In being ‘natural’, I was telling the world around me that I refused to be changed.

I stopped using ‘brightening’ and bleaching skin treatments and began to notice a healthier glow on my skin. My colleagues gave me the confidence, space and respect to embrace my natural self and supported me on this journey with their tips and advice. I wasn’t too dark or too light; I was simply a shade on the beautiful spectrum of colours I saw around me every day. 

In Singapore, I was living in a society that needed to label me for its own comfort. But in Los Angeles, I found a community that allowed me to be who I was. 

“You’re not wearing foundation? So this is your natural skin colour? It’s so nice!” 

What started as an exploration of my natural hair evolved into me accepting the natural colour of my skin. I’m a woman of colour, and what that colour is really shouldn’t matter. Our skin colours are to be celebrated. 

Emboldened by my experiences in LA, when I moved back to Singapore five years ago, I  stopped wearing foundation. I started focusing on taking care of my skin, just as I was taking care of my natural hair. I stopped thinking of myself as ‘too dark’. I stopped viewing lighter skin as the definition of beauty.

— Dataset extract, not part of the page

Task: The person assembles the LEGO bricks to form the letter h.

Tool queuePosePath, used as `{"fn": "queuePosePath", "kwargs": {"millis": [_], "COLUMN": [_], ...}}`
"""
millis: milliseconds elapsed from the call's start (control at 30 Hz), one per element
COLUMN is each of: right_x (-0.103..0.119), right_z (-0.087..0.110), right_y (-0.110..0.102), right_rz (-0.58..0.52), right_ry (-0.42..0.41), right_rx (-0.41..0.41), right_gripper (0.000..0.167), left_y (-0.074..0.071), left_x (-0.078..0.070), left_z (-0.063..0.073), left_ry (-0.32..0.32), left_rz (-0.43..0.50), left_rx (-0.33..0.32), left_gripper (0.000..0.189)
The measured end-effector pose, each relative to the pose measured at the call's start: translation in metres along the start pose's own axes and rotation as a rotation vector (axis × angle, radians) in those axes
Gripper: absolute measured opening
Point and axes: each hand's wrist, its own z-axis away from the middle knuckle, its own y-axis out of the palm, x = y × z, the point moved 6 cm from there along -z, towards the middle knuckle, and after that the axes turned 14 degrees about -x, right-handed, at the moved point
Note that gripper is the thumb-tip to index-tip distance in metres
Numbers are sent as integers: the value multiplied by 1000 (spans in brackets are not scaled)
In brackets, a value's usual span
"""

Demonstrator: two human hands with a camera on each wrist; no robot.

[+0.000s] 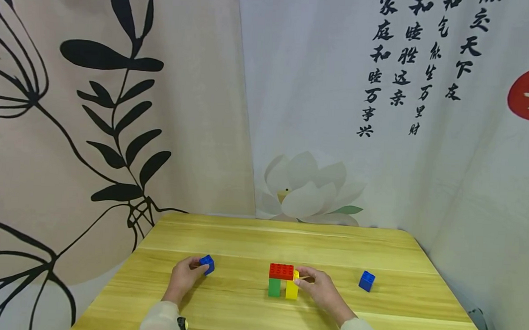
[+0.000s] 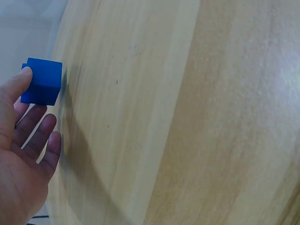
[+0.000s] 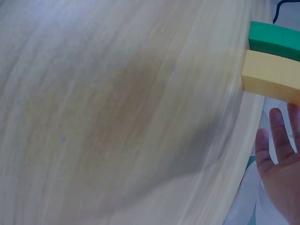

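Note:
A small block build stands mid-table: a red brick [image 1: 281, 271] lies across a green brick [image 1: 274, 288] and a yellow brick [image 1: 291, 290]. My right hand [image 1: 302, 281] rests at the yellow brick's right side. In the right wrist view the right hand [image 3: 279, 140] has straight fingers just below the yellow brick [image 3: 269, 77] and green brick [image 3: 274, 41]. My left hand [image 1: 197, 267] is at a loose blue brick [image 1: 207, 264]. The left wrist view shows the thumb touching the blue brick [image 2: 43, 82], while the left hand [image 2: 35, 110] keeps its other fingers straight and spread.
A second blue brick [image 1: 366, 281] sits alone to the right of the build. The wooden table [image 1: 287, 241] is boxed in by printed cloth hangings at the back and on both sides.

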Motion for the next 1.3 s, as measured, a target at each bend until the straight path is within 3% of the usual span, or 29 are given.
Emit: {"fn": "queuePosePath", "kwargs": {"millis": [333, 633, 1033, 1300], "right_x": [-1, -1, -2, -3], "right_z": [0, 1, 0, 0], "right_y": [0, -1, 0, 0], "right_rz": [-2, -18, -9, -18], "right_ry": [6, 18, 8, 1], "right_rx": [1, 0, 0, 1], "right_gripper": [44, 43, 43, 44], "left_y": [3, 11, 27, 34], "left_x": [-8, -21, -47, -65], "left_z": [-3, -3, 1, 6], "left_ry": [-2, 15, 41, 61], "left_rz": [10, 103, 186, 191], "left_rx": [-21, -11, 74, 103], "left_gripper": [40, 38, 42, 44]}}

I began to see beauty in all shades, and I saw beauty in myself. 

I started correcting people who said I “wasn’t black”, who said I “don’t look Indian”, who said I “don’t look Sikh” and who tried to define North Indians as the “better-looking Indians”. I stopped feeling a silent sense of pride over such comments, and instead grew angry at their condescension and their narrow-mindedness. 

Yet I still had to deal with comments about how I looked, because I was still living outside of the tidy labels Singaporean society imposes on others.  

Especially so with my now non-rebonded, naturally curly hair.  

“Are you Brazilian?” 

“Are you from Spain?” 

No, actually I’m Indian and we aren’t all just really fair or really dark and my curls don’t mean I’m automatically exotic and yes I don’t wear foundation and no I don’t care about getting tanned so I will not be applying facial bleach thanks very much and yes I’m a Sikh and have you heard of  the term ‘woman of colour’?  

My entire journey towards reaching this realisation has been uncomfortable, full of shame and loneliness, yet so precious. And I’m glad I embarked on it. 

Simran was born in India, raised on the seas and bred in Singapore. She’s a brand strategist &  certified yoga teacher with a keen interest in the sticky issues of culture + diversity + inclusion,  human behaviour, romance novels and true crime. She has a strong love for Jane Austen and  music from the African subcontinent.